Since launch in January, the app has about 7,800 downloads across iOS and Android, and crossed the three million tracked mile-mark at the end of July.
But Cleveland has taken the concept far beyond a simple sustainability marketing play. Now, users in specific markets can also earn cash rewards for their better transportation decisions when tracked through Hytch.
The rewards come from sponsor partners, the likes of Nissan, Goodwill Industries, Lipscomb University, Sprint, Reliant Bank, and more. For now, most partners are sponsoring riders in the Nashville area, Hytch’s home base, though Cleveland says they’re talking to organizations in several West Coast metro regions.
So, why would a company want to give people cash rewards for ride sharing? Cleveland says some are using it as an employee engagement tool, to connect their employees with the company’s broader sustainability goals.
City governments and organizations that benefit from less congestion also want to encourage carpooling. For example, the Nashville Predators sponsor rewards for Hytch users that split ride, therefore freeing up more parking space.
“So the system is basically a living reflection of what a community values in terms of decongestion,” explains Cleveland.
Hytch makes money off those transactions as well, by taking a fee from the sponsor funds they distribute to users. The sponsors only pay when users complete the actions they are encouraging.

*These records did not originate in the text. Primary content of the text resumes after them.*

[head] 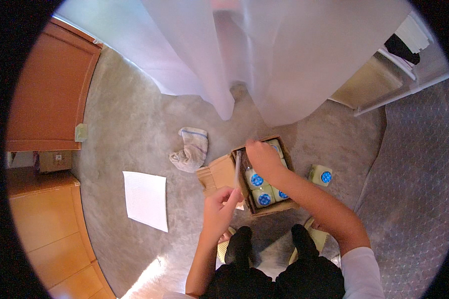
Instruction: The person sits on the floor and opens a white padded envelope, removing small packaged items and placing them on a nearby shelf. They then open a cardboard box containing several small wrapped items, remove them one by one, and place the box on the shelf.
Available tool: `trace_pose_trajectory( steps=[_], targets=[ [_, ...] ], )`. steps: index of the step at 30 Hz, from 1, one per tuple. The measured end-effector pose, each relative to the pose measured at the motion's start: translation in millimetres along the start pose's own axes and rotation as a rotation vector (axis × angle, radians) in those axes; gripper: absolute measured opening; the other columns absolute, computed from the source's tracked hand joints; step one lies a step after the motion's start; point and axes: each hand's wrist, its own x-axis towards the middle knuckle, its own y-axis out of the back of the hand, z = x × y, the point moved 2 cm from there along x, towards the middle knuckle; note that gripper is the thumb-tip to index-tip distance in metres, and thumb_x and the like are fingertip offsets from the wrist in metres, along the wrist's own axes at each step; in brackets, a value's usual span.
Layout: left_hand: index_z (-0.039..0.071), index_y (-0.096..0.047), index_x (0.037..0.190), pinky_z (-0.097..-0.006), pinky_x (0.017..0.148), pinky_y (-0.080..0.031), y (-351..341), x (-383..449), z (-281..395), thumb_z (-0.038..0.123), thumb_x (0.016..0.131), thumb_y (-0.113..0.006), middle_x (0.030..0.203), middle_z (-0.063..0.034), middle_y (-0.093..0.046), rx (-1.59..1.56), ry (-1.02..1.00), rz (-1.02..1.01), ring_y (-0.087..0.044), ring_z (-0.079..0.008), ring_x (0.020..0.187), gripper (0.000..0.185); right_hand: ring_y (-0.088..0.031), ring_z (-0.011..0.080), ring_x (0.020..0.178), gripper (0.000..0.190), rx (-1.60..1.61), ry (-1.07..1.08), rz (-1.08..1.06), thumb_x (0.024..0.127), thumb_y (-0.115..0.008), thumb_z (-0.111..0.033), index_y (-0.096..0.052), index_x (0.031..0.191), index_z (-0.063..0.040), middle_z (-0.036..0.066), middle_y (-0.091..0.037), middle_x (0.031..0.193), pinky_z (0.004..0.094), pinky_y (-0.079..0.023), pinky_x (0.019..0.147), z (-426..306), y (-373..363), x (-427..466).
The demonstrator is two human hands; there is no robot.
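Note:
Before my feet, an open cardboard box (217,170) holds several squarish pale-green containers with round blue patterned tops (264,199). My left hand (221,209) is at the near left side of the box, thumb and finger pinched on the lower end of a narrow translucent strip (238,168). The strip stretches up along the box's left rim. My right hand (263,159) reaches over the box to its far left corner, above the containers. Its fingertips are bent downward and partly hidden, so its hold is unclear. Another such container (320,175) lies on the floor to the right.
A crumpled cloth (191,149) and a white sheet (146,201) lie on the concrete floor to the left. White curtains (194,56) hang ahead. Wooden cabinets (56,86) line the left, with a small translucent box (81,132) beside them. A grey patterned mat (415,168) covers the right.

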Motion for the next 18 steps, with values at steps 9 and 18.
trace_pose_trajectory(
  steps=[9,18],
  targets=[
    [-0.003,-0.06,0.073,-0.0225,0.06,-0.044,-0.4,3.6,0.9,0.021,0.085,-0.051,0.068,-0.0064,-0.061,0.006,0.014,0.006,-0.056,-0.0102,0.064,0.028,-0.058,0.0358,0.065,0.012,0.144,-0.155,0.002,0.077,-0.053,-0.01,-0.049,0.084,-0.001,0.018,-0.058,0.069,0.041,-0.048,0.055,12.0,-2.4,9.4],
    [-0.004,-0.059,0.072,-0.023,0.053,-0.044,-8.8,13.3,-22.6,0.022,0.084,-0.052,0.065,-0.0078,-0.06,0.007,0.083,0.064,-0.058,-0.0122,0.058,0.029,-0.056,0.036,0.062,0.02,0.187,0.002,0.189,0.082,-0.051,-0.025,-0.049,0.084,-0.004,0.017,-0.057,0.066,0.0434,-0.045,0.053,18.6,12.4,1.9]
  ],
)
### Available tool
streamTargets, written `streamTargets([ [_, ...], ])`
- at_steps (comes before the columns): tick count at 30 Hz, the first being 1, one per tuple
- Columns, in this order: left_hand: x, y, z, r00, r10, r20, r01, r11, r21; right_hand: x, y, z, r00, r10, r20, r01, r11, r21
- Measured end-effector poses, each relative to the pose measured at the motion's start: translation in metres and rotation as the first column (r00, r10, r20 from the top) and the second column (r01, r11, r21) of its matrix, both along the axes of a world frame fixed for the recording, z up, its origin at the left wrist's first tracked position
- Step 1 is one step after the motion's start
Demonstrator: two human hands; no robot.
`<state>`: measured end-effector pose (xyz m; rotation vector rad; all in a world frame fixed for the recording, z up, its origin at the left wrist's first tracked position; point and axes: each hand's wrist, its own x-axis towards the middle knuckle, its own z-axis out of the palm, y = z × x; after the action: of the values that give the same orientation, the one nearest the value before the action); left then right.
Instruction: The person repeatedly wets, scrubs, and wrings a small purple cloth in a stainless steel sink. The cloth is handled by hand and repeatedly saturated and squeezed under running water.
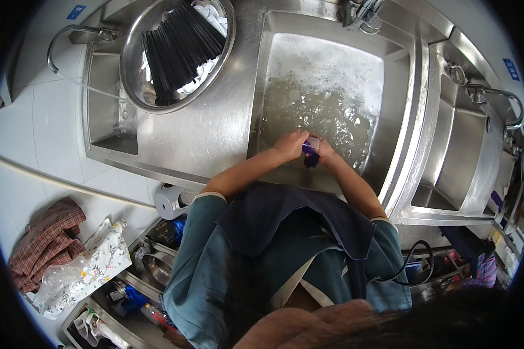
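My left hand [289, 146] and my right hand [326, 152] meet over the near part of a stainless steel sink basin [395, 109]. Between them is a small clear cup-like piece [314, 143], gripped from both sides; its exact shape is partly covered by fingers. A dark purple cloth [311, 160] is bunched against it and hangs below my fingers. Which hand has the firmer hold on the cloth I cannot tell. Cloudy water [297, 113] fills the basin, with white foam [323, 56] over its far part. Anything beneath the surface is hard to make out.
On the left counter [201, 126] stands a large steel bowl [126, 78] with black chopsticks [183, 48] and white spoons [212, 17]. Small sinks with curved faucets [513, 102] flank both sides. A mixer tap [360, 15] overhangs the basin's far edge. Shelves with bags lie below.
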<state>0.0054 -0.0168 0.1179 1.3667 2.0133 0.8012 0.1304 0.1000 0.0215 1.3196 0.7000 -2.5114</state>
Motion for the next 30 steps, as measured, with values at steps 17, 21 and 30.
streamTargets([
  [17,0.004,-0.011,-0.013,0.924,0.053,0.378,0.083,0.939,-0.335,0.002,-0.001,0.003,0.827,0.560,-0.042,-0.245,0.428,0.870],
  [21,-0.004,-0.021,-0.041,0.662,0.169,0.730,0.257,0.864,-0.433,-0.012,0.004,0.042,0.679,0.733,-0.033,-0.018,0.062,0.998],
  [30,0.003,0.000,-0.007,0.999,-0.009,0.052,0.015,0.992,-0.126,0.007,0.011,0.003,0.890,0.436,-0.132,-0.341,0.829,0.443],
])
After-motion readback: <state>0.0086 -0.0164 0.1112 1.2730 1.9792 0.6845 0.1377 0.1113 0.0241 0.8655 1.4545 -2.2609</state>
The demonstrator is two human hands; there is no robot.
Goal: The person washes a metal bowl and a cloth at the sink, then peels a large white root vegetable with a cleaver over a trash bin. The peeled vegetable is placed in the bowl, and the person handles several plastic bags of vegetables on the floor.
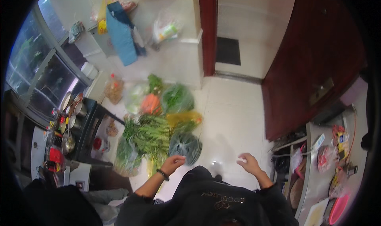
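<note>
My left hand (pixel 174 163), with a dark band at its wrist, hovers at the near edge of a dark plastic bag (pixel 184 147); its fingers are curled and whether it grips anything is unclear. Over the pale tiled floor, my right hand (pixel 249 164) is raised with bent fingers; a small whitish patch shows at its fingertips, too blurred to name. Leafy green vegetables (pixel 153 132) lie on the floor to the left, beside bagged greens (pixel 177 98), an orange bag (pixel 151 104), a yellow bag (pixel 184 119) and another clear bag of greens (pixel 128 157).
A black stand (pixel 89 130) by the window has pots (pixel 68 142) and bottles. On the right, a counter (pixel 309 166) holds bagged food, a cutting board (pixel 317 212) and a pink basin (pixel 339 209). A dark red door (pixel 309 62) stands beyond. Another person's grey-clad leg (pixel 107 200) is at lower left.
</note>
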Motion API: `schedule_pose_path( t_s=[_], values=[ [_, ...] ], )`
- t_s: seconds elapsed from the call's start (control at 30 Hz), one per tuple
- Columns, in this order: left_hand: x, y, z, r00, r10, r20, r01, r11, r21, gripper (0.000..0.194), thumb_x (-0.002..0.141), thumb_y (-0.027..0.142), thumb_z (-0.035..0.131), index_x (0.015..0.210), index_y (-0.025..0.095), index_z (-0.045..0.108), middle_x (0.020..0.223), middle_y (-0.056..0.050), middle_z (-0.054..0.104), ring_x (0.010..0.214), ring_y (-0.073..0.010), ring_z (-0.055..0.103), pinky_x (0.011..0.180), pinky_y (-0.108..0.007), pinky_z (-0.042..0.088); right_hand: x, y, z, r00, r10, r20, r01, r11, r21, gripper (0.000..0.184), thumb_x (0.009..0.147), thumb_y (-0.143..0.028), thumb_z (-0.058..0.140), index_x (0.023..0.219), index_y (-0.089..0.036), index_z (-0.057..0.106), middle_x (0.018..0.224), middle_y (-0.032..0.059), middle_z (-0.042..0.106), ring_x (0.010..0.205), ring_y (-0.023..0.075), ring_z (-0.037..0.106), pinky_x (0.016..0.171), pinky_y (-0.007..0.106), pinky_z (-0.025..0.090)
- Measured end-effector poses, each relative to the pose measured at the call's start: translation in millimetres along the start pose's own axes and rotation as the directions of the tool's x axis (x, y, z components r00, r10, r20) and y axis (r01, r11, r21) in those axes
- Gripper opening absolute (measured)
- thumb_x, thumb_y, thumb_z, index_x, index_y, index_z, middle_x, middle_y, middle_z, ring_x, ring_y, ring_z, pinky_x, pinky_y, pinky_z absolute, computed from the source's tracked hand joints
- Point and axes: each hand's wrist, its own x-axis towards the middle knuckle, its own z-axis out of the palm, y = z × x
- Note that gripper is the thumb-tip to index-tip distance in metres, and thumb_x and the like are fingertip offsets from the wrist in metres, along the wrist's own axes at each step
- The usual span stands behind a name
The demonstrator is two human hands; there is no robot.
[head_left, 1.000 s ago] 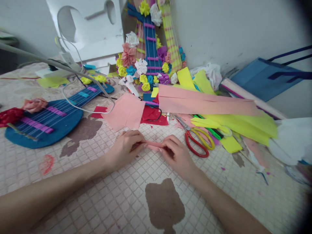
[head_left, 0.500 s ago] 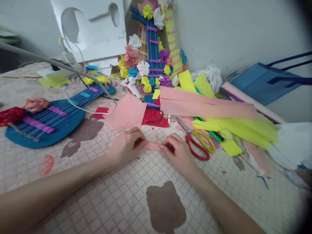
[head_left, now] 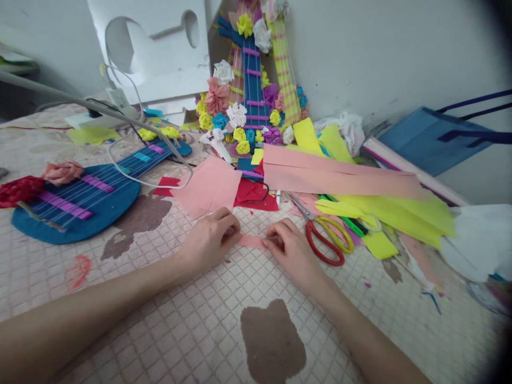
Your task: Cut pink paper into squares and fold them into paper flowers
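Observation:
A short pink paper strip (head_left: 252,241) stretches between my two hands, just over the patterned tablecloth. My left hand (head_left: 212,234) pinches its left end with closed fingers. At the other end, my right hand (head_left: 290,248) grips the strip between thumb and fingers. Right beside that hand lie scissors (head_left: 325,241) with one red and one yellow handle. Beyond my left hand rests a stack of square pink paper (head_left: 208,186), with red paper (head_left: 254,193) partly under it.
A blue paper guitar (head_left: 96,197) with paper flowers lies at left. Behind stand flower-decorated guitars (head_left: 254,85) and a white glue gun (head_left: 216,143). Long pink sheets (head_left: 340,173) and yellow paper (head_left: 404,216) spread at right. A white cable (head_left: 110,154) loops above the table at left.
The view has shifted very slightly. Both hands keep their hold on the pink paper strip, with almost no movement.

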Motion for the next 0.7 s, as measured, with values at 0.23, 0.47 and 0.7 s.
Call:
schedule_pose_path(
  t_s=[0.23, 0.47, 0.7],
  values=[
    [0.8, -1.4, -0.7, 1.0, -0.003, 0.001, 0.003, 0.998, -0.066, 0.007, 0.079, 0.01, 0.054, 0.076, 0.015, 0.058, 0.084, -0.001, 0.054, 0.065, -0.0089, 0.053, 0.06, -0.023, 0.042, 2.3, -0.5, 0.5, 1.0, 0.023, 0.013, -0.023, 1.0, 0.016, 0.009, 0.081, -0.014, 0.056, 0.076, -0.02, 0.051, 0.082, 0.0009, 0.052, 0.069, 0.0133, 0.053, 0.061, 0.027, 0.043],
    [-0.2, -1.1, -0.9, 0.999, 0.017, -0.033, -0.02, 0.995, -0.099, 0.006, 0.078, 0.011, 0.053, 0.079, 0.016, 0.057, 0.08, -0.002, 0.058, 0.07, -0.0122, 0.055, 0.062, -0.025, 0.044, -2.2, 0.1, -1.8, 0.998, -0.058, -0.037, 0.061, 0.993, 0.102, 0.01, 0.082, -0.012, 0.052, 0.077, -0.021, 0.05, 0.078, 0.0008, 0.056, 0.074, 0.0154, 0.053, 0.063, 0.027, 0.042],
    [-2.3, 10.0, -13.0, 0.986, 0.159, 0.04, -0.149, 0.971, -0.186, 0.026, 0.08, 0.037, 0.065, 0.099, 0.019, 0.062, 0.097, -0.005, 0.065, 0.094, -0.0192, 0.058, 0.083, -0.033, 0.047, -6.7, -12.6, -5.5, 0.97, -0.233, -0.069, 0.241, 0.957, 0.162, 0.011, 0.086, -0.014, 0.053, 0.077, -0.021, 0.05, 0.074, 0.0004, 0.056, 0.074, 0.0152, 0.052, 0.066, 0.029, 0.043]
  ],
)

And this July, the startup claimed 700 CO2KNs tokens, a blockchain-based rewards engine that can be used to mine a carbon neutral digital currency called C4Coin. The platform will soon be able to offer users the option to earn cryptocurrency on a carbon-negative blockchain.
The startup, now six full-time employees, was initially self-funded by Cleveland and his co-founder, Robert Hartline. They have since taken funding from XMi Growth and InCrowd Capital and a number of angel investors, including celebrated “eco-explorer” David de Rothschild.
They also were the first recipient of a $150K investment from Launch Tennessee’s Impact Fund.
“Launch Tennessee is doing brave and important things for the entrepreneurial ecosystem,” Cleveland says. “I can think of nothing I’d rather see than for our company to be crazy-successful and for them to get an incredible return on their investment and turn around and invest more in entrepreneurship and Tennessee.”
Cleveland is seeking a Series A capital raise to expand faster and wider, noting the massive market and potential of the product.
“Just in the case of Nashville, there’s 350,000 cars that drive in every morning. 98 percent of them are one person in a car,” he shares.
“So, there’s a million empty seats driving to Nashville every day. We don’t have a transit problem, we have a motivation issue.”
“We want to put the right nudge at the right time for the right mobility decision.”